● **Task requirements**
For each entry below, please return its exact wording and leave out any picture.

● **Input data**
--- START ---

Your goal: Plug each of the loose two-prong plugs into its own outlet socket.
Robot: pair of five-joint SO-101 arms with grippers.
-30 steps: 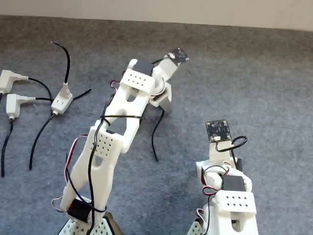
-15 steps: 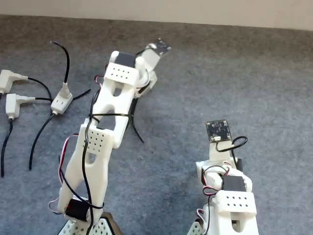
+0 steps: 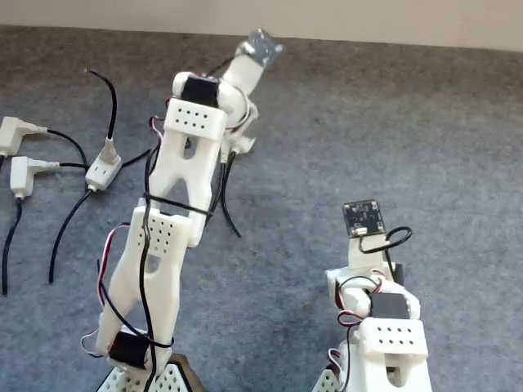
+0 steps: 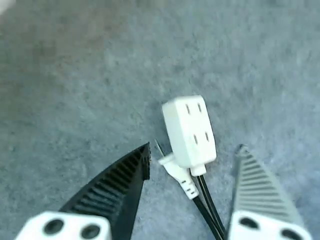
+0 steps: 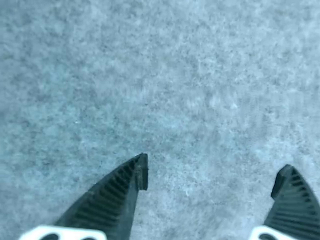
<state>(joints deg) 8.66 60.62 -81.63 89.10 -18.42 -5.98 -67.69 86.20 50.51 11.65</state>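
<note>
Left end effector (image 4: 194, 148) is released, jaws wide, above the white socket (image 4: 189, 131). The socket's long axis runs lengthwise between the jaws, with a loose plug (image 4: 176, 173) just beside its cord end. Right end effector (image 5: 215, 164) is released over grey tabletop (image 5: 150, 75), low right in the high view. Left arm is nearer.

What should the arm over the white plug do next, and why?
Probably lower the left gripper a little. Its jaws stand open, and the loose plug lies between them beside the outlet socket, not yet held.
</note>
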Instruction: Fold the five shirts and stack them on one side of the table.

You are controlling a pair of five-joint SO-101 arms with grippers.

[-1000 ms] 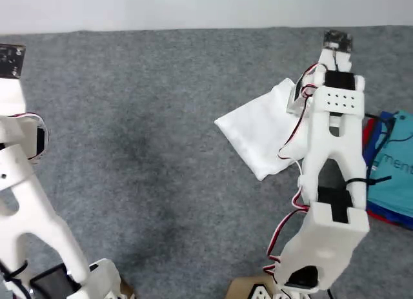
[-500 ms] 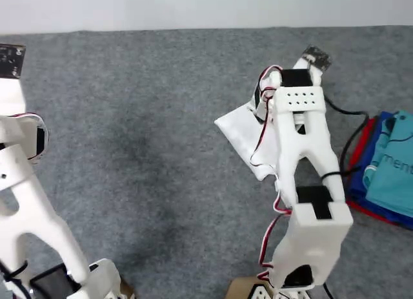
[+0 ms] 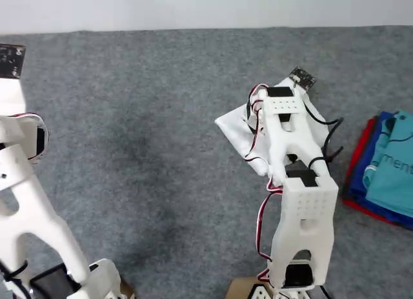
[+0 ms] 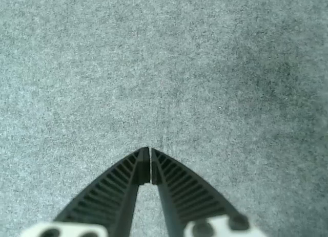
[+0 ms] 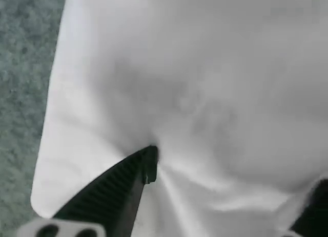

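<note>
A folded white shirt (image 3: 233, 128) lies on the grey carpet right of centre, partly under my right arm (image 3: 293, 157). In the right wrist view the white shirt (image 5: 205, 68) lies close below, and my right gripper (image 5: 236, 180) is open with one fingertip (image 5: 148, 163) pressing a crease into the cloth; the other finger shows at the picture's edge. A stack of folded shirts (image 3: 387, 170), teal on top of blue and red, sits at the table's right edge. My left gripper (image 4: 149, 157) is shut with nothing in it, above bare carpet.
The left arm's white body (image 3: 26, 183) stands along the left edge. Grey carpet (image 3: 142, 118) covers the table, bare across the middle and left. A pale wall runs along the far edge.
My right arm has swung left across the white shirt and drawn back, uncovering the stack at the right edge. The left arm has not moved.
</note>
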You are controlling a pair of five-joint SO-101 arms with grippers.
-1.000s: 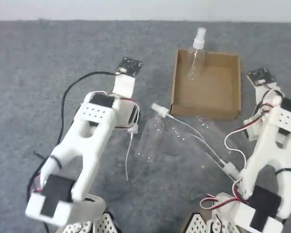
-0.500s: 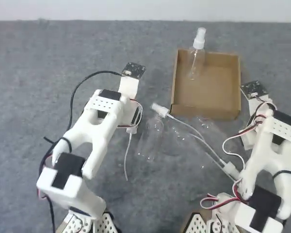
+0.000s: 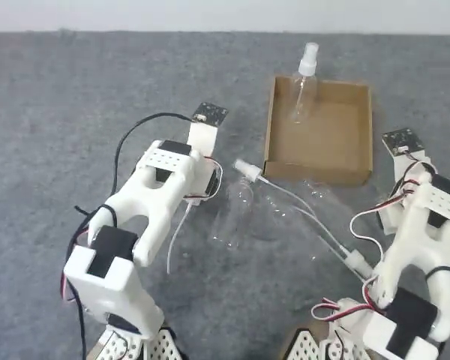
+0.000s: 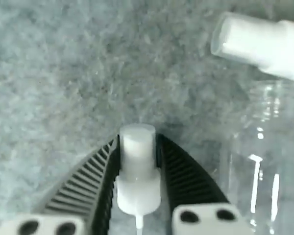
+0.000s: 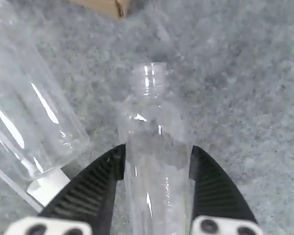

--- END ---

● **Task output**
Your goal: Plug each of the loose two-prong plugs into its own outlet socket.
Robot: pair of five-joint SO-101 arms with grippers.
-30 steps: 
-15 steps: 
+0 steps: 
+0 steps: 
+0 steps: 
<state>(joints deg) 8.66 60.62 -81.63 89.10 -18.42 -5.98 -67.69 86.20 50.51 11.65</state>
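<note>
Left end effector (image 4: 194, 148) is released, jaws wide, above the white socket (image 4: 189, 131). The socket's long axis runs lengthwise between the jaws, with a loose plug (image 4: 176, 173) just beside its cord end. Right end effector (image 5: 215, 164) is released over grey tabletop (image 5: 150, 75), low right in the high view. Left arm is nearer.

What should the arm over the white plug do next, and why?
Probably lower the left gripper a little. Its jaws stand open, and the loose plug lies between them beside the outlet socket, not yet held.
</note>
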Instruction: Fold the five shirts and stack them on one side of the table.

You are controlling a pair of five-joint SO-101 arms with grippers.

[-1000 ms] 
[-500 ms] 
[+0 ms] 
[+0 ms] 
[+0 ms] 

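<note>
A folded white shirt (image 3: 233, 128) lies on the grey carpet right of centre, partly under my right arm (image 3: 293, 157). In the right wrist view the white shirt (image 5: 205, 68) lies close below, and my right gripper (image 5: 236, 180) is open with one fingertip (image 5: 148, 163) pressing a crease into the cloth; the other finger shows at the picture's edge. A stack of folded shirts (image 3: 387, 170), teal on top of blue and red, sits at the table's right edge. My left gripper (image 4: 149, 157) is shut with nothing in it, above bare carpet.
The left arm's white body (image 3: 26, 183) stands along the left edge. Grey carpet (image 3: 142, 118) covers the table, bare across the middle and left. A pale wall runs along the far edge.
My right arm has swung left across the white shirt and drawn back, uncovering the stack at the right edge. The left arm has not moved.
</note>
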You are controlling a pair of five-joint SO-101 arms with grippers.
-1.000s: 
-0.500s: 
+0.000s: 
+0.000s: 
+0.000s: 

No more output is required for the exercise.